# Boat Blind rebuild:



## Derek Edge

Thought I would post this here.  I am adding a rain top to the scissor blind I made last year, and also am adding Fast Grass mats, instead of using army netting.  Fast Grass mats are due to be in this week sometime, so I will add pics when finished.  Oh yeah, boat is a 1652SC G3 w/ 50 h.p. Yammy.

Here is the pic of the frame, with the new rain top rail added.






Another:





First layer is just a green tarp, with the next layer being batting cage netting (from ebay) to strap the Fast Grass too.





Another:


----------



## Drake1807

Nice!!!


----------



## jason308

Looks great!-Got time to build another???


----------



## sweet 16

FYI to S. Ga. Duckhunters. Lake Blackshear will be lowered mid Nov. Some Sloughs hard to get too.


----------



## arrow4u

who needs avery,,,,,,,, lol


----------



## Swampslayr

Good looking blind!


----------



## rip18

Looks good!!!!!


----------



## Derek Edge

jason308 said:


> Looks great!-Got time to build another???

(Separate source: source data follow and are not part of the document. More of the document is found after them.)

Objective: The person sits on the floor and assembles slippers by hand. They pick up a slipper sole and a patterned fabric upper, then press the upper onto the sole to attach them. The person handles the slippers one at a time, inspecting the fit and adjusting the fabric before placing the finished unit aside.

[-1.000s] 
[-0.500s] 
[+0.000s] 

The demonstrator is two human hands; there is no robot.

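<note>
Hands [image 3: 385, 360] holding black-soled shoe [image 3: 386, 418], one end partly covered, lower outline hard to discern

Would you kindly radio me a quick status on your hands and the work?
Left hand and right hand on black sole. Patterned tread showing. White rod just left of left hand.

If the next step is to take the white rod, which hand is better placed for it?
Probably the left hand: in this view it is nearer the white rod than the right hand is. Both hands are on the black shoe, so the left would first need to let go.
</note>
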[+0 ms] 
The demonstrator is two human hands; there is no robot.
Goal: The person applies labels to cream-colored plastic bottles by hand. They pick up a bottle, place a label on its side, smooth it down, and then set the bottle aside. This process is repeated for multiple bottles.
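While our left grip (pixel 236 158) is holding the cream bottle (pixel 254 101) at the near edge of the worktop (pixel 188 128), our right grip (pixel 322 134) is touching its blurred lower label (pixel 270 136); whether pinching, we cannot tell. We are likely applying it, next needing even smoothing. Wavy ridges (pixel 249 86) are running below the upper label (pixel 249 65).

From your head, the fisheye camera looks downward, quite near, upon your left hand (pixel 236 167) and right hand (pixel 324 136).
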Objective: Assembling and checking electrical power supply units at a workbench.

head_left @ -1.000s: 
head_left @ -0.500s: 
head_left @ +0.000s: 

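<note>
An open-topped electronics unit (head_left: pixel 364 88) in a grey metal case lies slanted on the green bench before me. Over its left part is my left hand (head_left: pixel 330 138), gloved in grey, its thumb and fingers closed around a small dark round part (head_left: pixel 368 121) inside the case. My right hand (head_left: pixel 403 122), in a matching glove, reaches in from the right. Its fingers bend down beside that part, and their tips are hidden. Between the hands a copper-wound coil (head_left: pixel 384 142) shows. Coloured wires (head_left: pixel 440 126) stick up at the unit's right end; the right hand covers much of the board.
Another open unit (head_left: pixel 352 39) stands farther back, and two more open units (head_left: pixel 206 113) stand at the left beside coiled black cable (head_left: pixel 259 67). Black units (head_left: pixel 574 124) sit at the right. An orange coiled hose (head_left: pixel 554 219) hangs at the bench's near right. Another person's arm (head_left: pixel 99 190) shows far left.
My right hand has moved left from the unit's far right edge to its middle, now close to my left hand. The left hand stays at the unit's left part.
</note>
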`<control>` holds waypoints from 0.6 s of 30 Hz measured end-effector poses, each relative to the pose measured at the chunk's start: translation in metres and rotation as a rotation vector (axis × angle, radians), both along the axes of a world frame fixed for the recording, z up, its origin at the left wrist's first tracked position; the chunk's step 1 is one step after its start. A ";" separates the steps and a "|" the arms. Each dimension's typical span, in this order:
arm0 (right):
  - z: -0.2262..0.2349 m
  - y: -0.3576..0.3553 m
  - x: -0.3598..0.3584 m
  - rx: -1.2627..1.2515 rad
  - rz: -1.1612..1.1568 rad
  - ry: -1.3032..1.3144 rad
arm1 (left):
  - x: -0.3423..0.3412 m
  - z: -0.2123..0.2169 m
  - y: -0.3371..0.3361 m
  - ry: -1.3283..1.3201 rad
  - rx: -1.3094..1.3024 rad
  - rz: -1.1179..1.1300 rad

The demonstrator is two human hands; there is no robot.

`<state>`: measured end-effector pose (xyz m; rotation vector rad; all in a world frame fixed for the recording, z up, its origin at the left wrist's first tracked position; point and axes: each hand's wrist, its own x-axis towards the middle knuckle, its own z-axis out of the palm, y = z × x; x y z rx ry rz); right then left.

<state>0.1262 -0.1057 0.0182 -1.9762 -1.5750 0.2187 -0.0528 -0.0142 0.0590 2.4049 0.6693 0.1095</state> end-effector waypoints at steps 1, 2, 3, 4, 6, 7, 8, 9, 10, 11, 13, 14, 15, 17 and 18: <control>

Actually, I've built these for a few people, and find it pretty enjoyable, so the question is.......do you got time to bring it down....


----------



## dutchman

Very nice looking job.


----------



## crowe1187

do you have a plan of materials and how you built this. it is exactly what i want to build. thanks alot


----------



## Dub

That is a good looking hunting boat.

You are gonna get some serious enjoyment out of that rig.


----------



## Kwaksmoka

where did you get your grass mats from, also what kind of tubing is that ? Im going to try and build one of these myself, never done it before! We'll see! thanks -Kwak


----------



## crowe1187

i am too, can  you put a quick plan on here


----------



## Derek Edge

Sorry guys, been bowhunting every morning and evening this week, as well as last.  Grass mats FINALLY came in today, and I realized I was out of zip ties, so I will have to run to Home-Depot first thing in the morning.  The few mats that I did hang look great, and the blind is coming together real nice.  The only plans I had to go by was looking at the blinds that people built, and posted here, at www.duckhunter.net, in the boats and blind section.  I used bimini hardware for all the hinges ($50).  The tubing is 3/4" EMT (conduit).  Comes in 10' lengths, so to make the blind longer than 10', I measured from the deck mount to the sides, bent the pipe, front and back, and then welded in the middle.  Did the same thing for the rain cover.  These type blinds are known as scissor blinds, for the way that they open and close.  A hitch pin in front and back hold the blind in the up position, as well as the upright supports.  I bought the netting from ebay.  It's the stuff they use on batting cages.  A piece 7' by 30' was like $31 shipped.  The tarp came from Wal-Mart, two pieces at $8 each.  I bought 12 mats of grass from http://www.knutsondecoys.com/, they were $200 shipped.  Most people probably won't need as many mats as I ordered.  They come in a 4'x5' mat, so they are pretty big.  I will post the rest of the pics as soon as I get finished, and if you have any more questions, please ask.


----------



## Derek Edge

Hey, maybe this will help, it did for me.

http://www.kwicklabs.com/images/Scissors%20Blind%20Photos.htm


----------



## Kwaksmoka

Thanks DE, 

Great info! Cant wait to see your final product! 

-Kwak


----------